2013 RepresentationLearningAReviewan

(Bengio et al., 2013) ⇒ Yoshua Bengio, Aaron Courville, and Pascal Vincent. (2013). “Representation Learning: A Review and New Perspectives.” In: IEEE Transactions on Pattern Analysis and Machine Intelligence Journal, 35(8). doi:10.1109/TPAMI.2013.50

Subject Headings: Deep Learning

Notes

Cited By

Quotes

Abstract

The success of machine learning algorithms generally depends on data representation, and we hypothesize that this is because different representations can entangle and hide more or less the different explanatory factors of variation behind the data. Although specific domain knowledge can be used to help design representations, learning with generic priors can also be used, and the quest for AI is motivating the design of more powerful representation-learning algorithms implementing such priors. This paper reviews recent work in the area of unsupervised feature learning and deep learning, covering advances in probabilistic models, autoencoders, manifold learning, and deep networks. This motivates longer term unanswered questions about the appropriate objectives for learning good representations, for computing representations (i.e., inference), and the geometrical connections between representation learning, density estimation, and manifold learning.

1 Introduction

The performance of machine learning methods is heavily dependent on the choice of data representation (or features) on which they are applied. For that reason, much of the actual effort in deploying machine learning algorithms goes into the design of preprocessing pipelines and data transformations that result in a representation of the data that can support effective machine learning.
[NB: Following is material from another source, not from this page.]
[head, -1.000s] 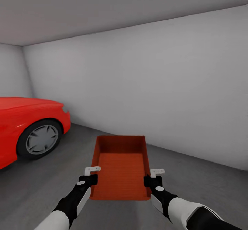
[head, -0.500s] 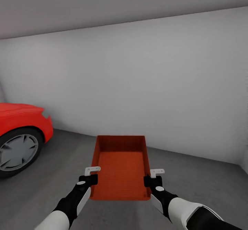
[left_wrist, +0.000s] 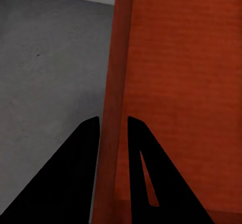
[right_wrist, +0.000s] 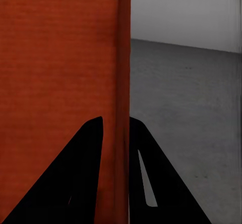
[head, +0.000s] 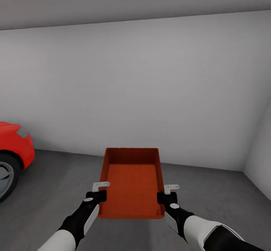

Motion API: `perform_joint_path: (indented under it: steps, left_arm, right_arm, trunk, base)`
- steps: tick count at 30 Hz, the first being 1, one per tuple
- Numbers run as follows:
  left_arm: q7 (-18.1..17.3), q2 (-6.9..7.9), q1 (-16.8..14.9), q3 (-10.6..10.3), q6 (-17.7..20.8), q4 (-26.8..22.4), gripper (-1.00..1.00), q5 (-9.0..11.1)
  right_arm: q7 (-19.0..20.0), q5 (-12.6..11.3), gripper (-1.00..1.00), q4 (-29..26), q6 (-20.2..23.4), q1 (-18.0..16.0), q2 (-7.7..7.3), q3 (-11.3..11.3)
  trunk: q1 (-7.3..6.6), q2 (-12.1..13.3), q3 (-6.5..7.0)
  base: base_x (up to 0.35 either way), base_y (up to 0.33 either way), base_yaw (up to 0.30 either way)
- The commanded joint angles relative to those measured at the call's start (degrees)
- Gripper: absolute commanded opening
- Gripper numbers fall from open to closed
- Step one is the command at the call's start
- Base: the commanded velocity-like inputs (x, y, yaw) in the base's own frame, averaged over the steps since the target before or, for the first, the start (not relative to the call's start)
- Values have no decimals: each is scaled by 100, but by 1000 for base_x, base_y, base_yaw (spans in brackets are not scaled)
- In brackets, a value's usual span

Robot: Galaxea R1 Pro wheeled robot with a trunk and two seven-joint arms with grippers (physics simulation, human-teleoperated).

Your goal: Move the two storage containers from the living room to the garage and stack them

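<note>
No text, label, brand, number or sign can be read anywhere in these views. The tray (head: pixel 131 183), the car (head: pixel 13 149), the wall (head: pixel 150 85) and the floor (head: pixel 218 191) all show plain, unmarked surfaces.

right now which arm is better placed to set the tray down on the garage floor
Neither alone: the left gripper pinches the storage container on its left wall, the right gripper on its right wall, evenly. Likely both should lower it together onto the concrete floor.
</note>
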Motion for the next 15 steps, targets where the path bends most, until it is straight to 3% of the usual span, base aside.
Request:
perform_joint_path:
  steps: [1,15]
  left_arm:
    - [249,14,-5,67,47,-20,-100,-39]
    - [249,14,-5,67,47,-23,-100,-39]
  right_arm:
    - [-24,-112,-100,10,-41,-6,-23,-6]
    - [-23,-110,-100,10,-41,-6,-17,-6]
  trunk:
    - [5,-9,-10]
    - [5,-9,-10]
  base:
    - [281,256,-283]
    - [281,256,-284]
Such feature engineering is important but labor-intensive and highlights the weakness of current learning algorithms: their inability to extract and organize the discriminative information from the data. Feature engineering is a way to take advantage of human ingenuity and prior knowledge to compensate for that weakness. In order to expand the scope and ease of applicability of machine learning, it would be highly desirable to make learning algorithms less dependent on feature engineering, so that novel applications could be constructed faster, and more importantly, to make progress towards Artificial Intelligence (AI). An AI must fundamentally understand the world around us, and we argue that this can only be achieved if it can learn to identify and disentangle the underlying explanatory factors hidden in the observed milieu of low-level sensory data.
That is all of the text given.